Kaum zu glaubende fünf Monate ist Hamburgs letzter Pflichtspielsieg bereits her, an den sich Son aber sehr viel besser als an den 30 Jahre alten Uralt-Rekord erinnern kann. 1:0 gewann der HSV am 14. April gegen Hannover 96. Der damalige Torschütze: Son. "Leider ist auch dieser Sieg viel zu lange her", sagt der damalige Matchwinner, "aber für mich war der Erfolg einer der schönsten Momente meiner HSV-Karriere." Zu toppen wäre dieser wohl nur mit dem entscheidenden Tor gegen die Dortmunder Serientäter.

Unter besonderer Beobachtung dürfte aber weniger der HSV-Youngster als vielmehr Rückkehrer van der Vaart stehen. Für den Niederländer ist das Spiel gegen den Doublesieger der vergangenen Saison der erste Auftritt im eigenen Stadion nach seinem Comeback. "Rafael ist eine Bombe", schwärmt Son, "er ist ein Riesenspieler, von dem ich noch viel lernen kann." Zum Beispiel, wie man die Unbesiegbaren besiegt. So dürfte sich van der Vaart an kaum einen Gegner in der Bundesliga so gern zurückerinnern wie an die Borussia. Vor seinem Wechsel zu Real Madrid konnte er seine letzten drei HSV-Duelle gegen den BVB allesamt gewinnen, der HSV blieb ohne Gegentor, und van der Vaart selbst trug sich gleich zweimal in die Torschützenliste ein.

Ob der HSV aber bei van der Vaarts Heimdebüt erneut ohne Gegentor bleiben kann, scheint nach dem Abschlusstraining am Freitag fraglich. Denn nachdem der Ausfall von Innenverteidiger Jeffrey Bruma (Kniereizung) schon vor dem Geheimtraining klar war, musste Fink während des Trainings den nächsten Ausfall verkraften. Zhi Gin Lam, der beim Abschlussspielchen als linker Verteidiger das Leibchen der Stammspieler überstreifen durfte, musste kurz vor Ende der Einheit mit Oberschenkelproblemen vom Platz humpeln. Sein Einsatz an diesem Sonnabend ist ausgeschlossen, für ihn rückt Mittelfeldmann Marcell Jansen eine Position weiter nach hinten.
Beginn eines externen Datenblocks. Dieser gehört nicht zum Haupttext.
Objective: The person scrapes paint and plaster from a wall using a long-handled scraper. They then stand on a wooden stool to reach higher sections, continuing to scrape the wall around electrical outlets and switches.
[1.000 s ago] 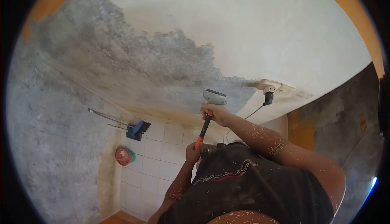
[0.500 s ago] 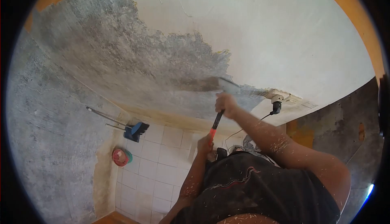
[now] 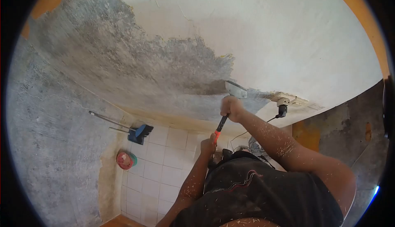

"Was gibt es Schöneres, als gegen den deutschen Meister zu spielen?", fragt Fink, der sich von etwaigen Personalsorgen genauso wenig entmutigen lassen will wie von einer drohenden Trainerdiskussion. "Ich habe eine Strategie", sagt der Wahl-Hamburger, für den Dortmund immer noch eine "echte Superstadt" ist. Eine Superstadt, die fußballerisch viel zu bieten hat - nur keinen Rekord für die Ewigkeit.